Both babies were severely burned. The other one, who sued and settled under the name "Baby Doe," was so damaged that a sex change operation was performed, according to one of the child's lawyers, Henry D. Green Jr. of Atlanta's Sullivan, Hall, Booth & Smith.

The parents of that infant, whose identity has not been revealed, settled in 1985 or 1986 for an undisclosed sum, says Green.

In the just-settled case, the child's penis was "substantially, substantially burned," but not as badly as the other infant, according to Sampson. Still, "He lost a significant portion of his penis as a result."

The youngster has undergone reconstructive surgery, and more procedures will be attempted as he gets older, Sampson says. However, "There's no guarantee in terms of how effective any of this surgery will be," he says.
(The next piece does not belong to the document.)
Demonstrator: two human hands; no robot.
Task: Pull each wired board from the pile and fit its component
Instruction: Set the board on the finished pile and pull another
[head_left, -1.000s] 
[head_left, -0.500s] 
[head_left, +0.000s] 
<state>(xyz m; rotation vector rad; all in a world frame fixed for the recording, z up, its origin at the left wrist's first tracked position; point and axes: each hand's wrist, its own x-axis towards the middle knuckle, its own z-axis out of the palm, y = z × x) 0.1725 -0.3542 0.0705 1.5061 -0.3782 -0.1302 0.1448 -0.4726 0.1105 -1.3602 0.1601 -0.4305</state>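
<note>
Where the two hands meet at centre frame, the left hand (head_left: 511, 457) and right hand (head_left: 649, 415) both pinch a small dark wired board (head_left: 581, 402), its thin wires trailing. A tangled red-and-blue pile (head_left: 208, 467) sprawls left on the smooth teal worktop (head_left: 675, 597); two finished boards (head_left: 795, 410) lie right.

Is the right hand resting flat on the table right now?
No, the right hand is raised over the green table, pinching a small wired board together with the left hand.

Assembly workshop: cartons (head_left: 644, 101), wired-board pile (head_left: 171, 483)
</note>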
The plaintiffs' Atlanta lawyers split the work with Gary of Gary, Williams & Parenti of Stuart, Fla., near West Palm Beach. The family hired Gary, a medical malpractice and personal injury lawyer, after reading about him in Ebony magazine, he says. Gary handied the damages issues while Thomas, Kennedy focused on liability, according to Sampson.

On the defense side were Sidney F. Wheeler and Joseph Watkins of Long, Weinberg, Ansley and Wheeler, who represented the hospital; and Frederick W. Ajax Jr. and John A. Howard of Fortson and White, who represented the manufacturer of the equipment, Valley Lab Inc. Under the terms of the settlement, the manufacturer pays nothing.

Watkins declined to discuss the case. Ajax confirmed that he had been involved in mediation and that his client was not contributing to any settlement.

Kennedy says the case took this long to resolve in part because the plaintiffs' team took it over after the plaintiffs' previous lawyer had reached a settlement with the physician.

"Prior to the time we got involved, the doctor settled," says Kennedy. This left an "empty chair" for the hospital to blame, says Kennedy. "The hospital felt like there was liability, but it was not on them. So we had to go the whole nine yards with discovery."

In addition, a pending motion for summary judgment by the manufacturer slowed the pace, according to Sampson.

But the breakthrough came when "all parties agreed to bring the matter to a settlement through the mediation process," says Sampson.

He says before mediation, "It was a consensus to settle the case, but we were still apart" on figures.

They agreed to do it in Florida, where mediation is more common. Besides, says Gary, "I wanted them all to come to me. You kind of feel like you have a better handle on things on your own turf," he says.

At the mediation session, the lawyers described the evidence to support their contentions, including some videotaped testimony.

The mediator then spoke privately with each of the parties' lawyers, trying to move them closer together. She never came up with a figure, according to Kennedy and Sampson, but merely acted as a catalyst to budge the parties off their set positions.

"The mediation process really provided the atmosphere for the settlement of the case," says Sampson.